EXERCISE BRIEF:
When you reach the line holding "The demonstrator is", please begin to restate the lines word for word and continue through the last one in the material, excluding pictures.

(Beginning of DATA SECTION)

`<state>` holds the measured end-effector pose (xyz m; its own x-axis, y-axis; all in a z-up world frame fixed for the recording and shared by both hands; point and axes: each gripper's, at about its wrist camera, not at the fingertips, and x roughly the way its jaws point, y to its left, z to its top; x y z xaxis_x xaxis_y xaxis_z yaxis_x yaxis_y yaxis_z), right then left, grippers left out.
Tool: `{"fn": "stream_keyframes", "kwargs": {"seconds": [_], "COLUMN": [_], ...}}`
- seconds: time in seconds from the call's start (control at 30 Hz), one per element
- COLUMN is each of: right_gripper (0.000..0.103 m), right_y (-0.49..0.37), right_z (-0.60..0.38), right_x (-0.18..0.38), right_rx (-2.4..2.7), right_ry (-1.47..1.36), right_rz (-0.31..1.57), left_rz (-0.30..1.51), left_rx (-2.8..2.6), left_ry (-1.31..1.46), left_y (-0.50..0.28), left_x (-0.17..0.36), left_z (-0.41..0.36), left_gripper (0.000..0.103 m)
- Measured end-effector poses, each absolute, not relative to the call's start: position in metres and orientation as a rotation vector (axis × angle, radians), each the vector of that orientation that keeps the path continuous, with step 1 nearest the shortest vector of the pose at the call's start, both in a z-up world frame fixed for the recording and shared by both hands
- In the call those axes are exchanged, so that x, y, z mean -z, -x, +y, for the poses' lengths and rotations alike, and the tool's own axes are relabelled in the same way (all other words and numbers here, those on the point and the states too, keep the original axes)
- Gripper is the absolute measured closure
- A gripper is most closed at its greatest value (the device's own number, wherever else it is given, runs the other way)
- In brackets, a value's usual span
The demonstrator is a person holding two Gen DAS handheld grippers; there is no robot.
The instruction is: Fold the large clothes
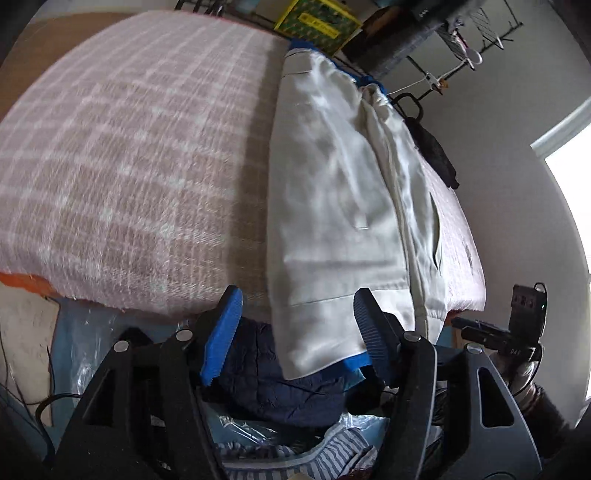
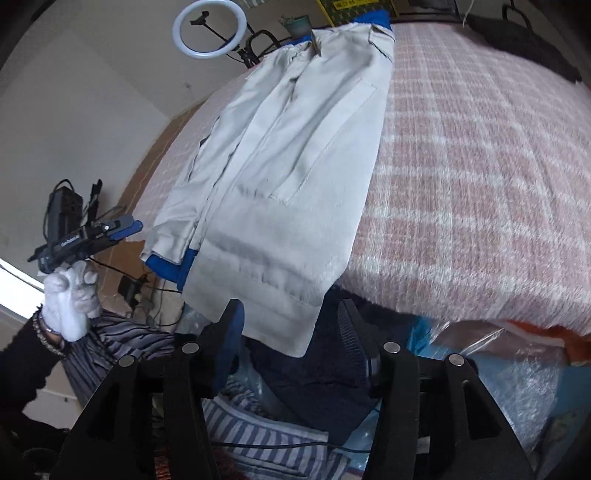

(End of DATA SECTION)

SOLUTION FOR THIS EXERCISE:
The demonstrator is a person holding two Gen DAS handheld grippers; there is no robot.
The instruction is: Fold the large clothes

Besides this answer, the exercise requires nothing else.